Boleh-boleh saja orang tersebut membeli hasil pertanian dari para petani atau pihak lain jika memenuhi syarat-syarat yang sahnya jual beli salam (pesanan). Yaitu dengan menyebutkan kriteria-kriteria tertentu dan menjadi tanggungan penjual, mengukur hasil panen berdasarkan takaran atau timbangan, menjelaskan jenis dan banyaknya, menyebutkan batas waktu serah terima komoditas yang ditransaksikan, melakukan pembayaran secara tunai di tempat akad, dan bukan hanya dengan menentukan kebunnya. Inilah jual beli salam yang diperbolehkan secara syar’i. Ini berdasarkan sabda Nabi Muhammad Shallallahu `Alaihi wa Sallam,
“Orang yang melakukan transaksi pesanan hendaknya menentukan takaran yang jelas, timbangan yang jelas, dan batas waktu yang jelas.” (Muttafaq `Alaih)
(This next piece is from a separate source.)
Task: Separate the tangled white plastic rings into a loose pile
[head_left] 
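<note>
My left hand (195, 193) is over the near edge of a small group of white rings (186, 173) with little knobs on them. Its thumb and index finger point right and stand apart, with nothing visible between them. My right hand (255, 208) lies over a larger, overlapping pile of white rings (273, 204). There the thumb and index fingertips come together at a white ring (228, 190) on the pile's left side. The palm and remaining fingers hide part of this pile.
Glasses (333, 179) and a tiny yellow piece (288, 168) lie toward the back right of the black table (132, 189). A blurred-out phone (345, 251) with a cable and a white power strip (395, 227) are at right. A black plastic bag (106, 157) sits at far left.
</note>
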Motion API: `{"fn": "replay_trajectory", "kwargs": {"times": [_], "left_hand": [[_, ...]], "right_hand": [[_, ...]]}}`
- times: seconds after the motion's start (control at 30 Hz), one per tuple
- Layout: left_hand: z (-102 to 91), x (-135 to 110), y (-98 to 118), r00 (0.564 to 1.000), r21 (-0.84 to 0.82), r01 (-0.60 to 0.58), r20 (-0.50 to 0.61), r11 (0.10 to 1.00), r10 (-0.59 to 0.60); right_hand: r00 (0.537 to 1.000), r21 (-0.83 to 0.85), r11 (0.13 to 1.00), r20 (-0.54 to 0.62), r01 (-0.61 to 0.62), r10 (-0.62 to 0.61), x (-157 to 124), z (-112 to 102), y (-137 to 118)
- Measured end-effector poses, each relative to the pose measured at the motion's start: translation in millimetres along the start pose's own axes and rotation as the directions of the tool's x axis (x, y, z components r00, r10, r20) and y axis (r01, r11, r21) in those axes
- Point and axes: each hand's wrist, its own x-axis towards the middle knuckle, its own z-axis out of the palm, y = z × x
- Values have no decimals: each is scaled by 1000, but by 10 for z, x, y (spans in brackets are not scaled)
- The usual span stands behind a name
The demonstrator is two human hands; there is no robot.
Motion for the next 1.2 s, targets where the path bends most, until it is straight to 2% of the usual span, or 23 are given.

Adapun jika dia membeli hasil pertanian sebelum terlihat kokoh pada tumbuhan biji-bijian, atau belum tampak matang pada buah-buahan, maka ini tidak boleh. Karena Nabi Shallallahu `Alaihi wa Sallam melarang jual beli buah-buahan sampai tampak matang, dan biji-bijian sampai menguat. Diriwayatkan oleh Muslim dalam kitab Shahih-nya dari Ibnu Umar,
“Rasulullah Shallallahu `Alaihi wa Sallam melarang jual beli pohon kurma hingga tampak buahnya. Beliau juga melarang jual beli tanaman biji-bijian hingga bijinya tampak kuat dan terjamin dari kerusakan. Larangan tersebut berlaku bagi penjual dan pembeli.”
Matangnya buah adalah ketika telah memerah dan menguning serta enak dimakan. Jika dia membeli setelah buah tersebut tampak matang, atau bijinya tampak kuat, maka ini boleh dan tidak apa-apa.
Wabillahittaufiq, wa Shallallahu `ala Nabiyyina Muhammad wa Alihi wa Shahbihi wa Sallam.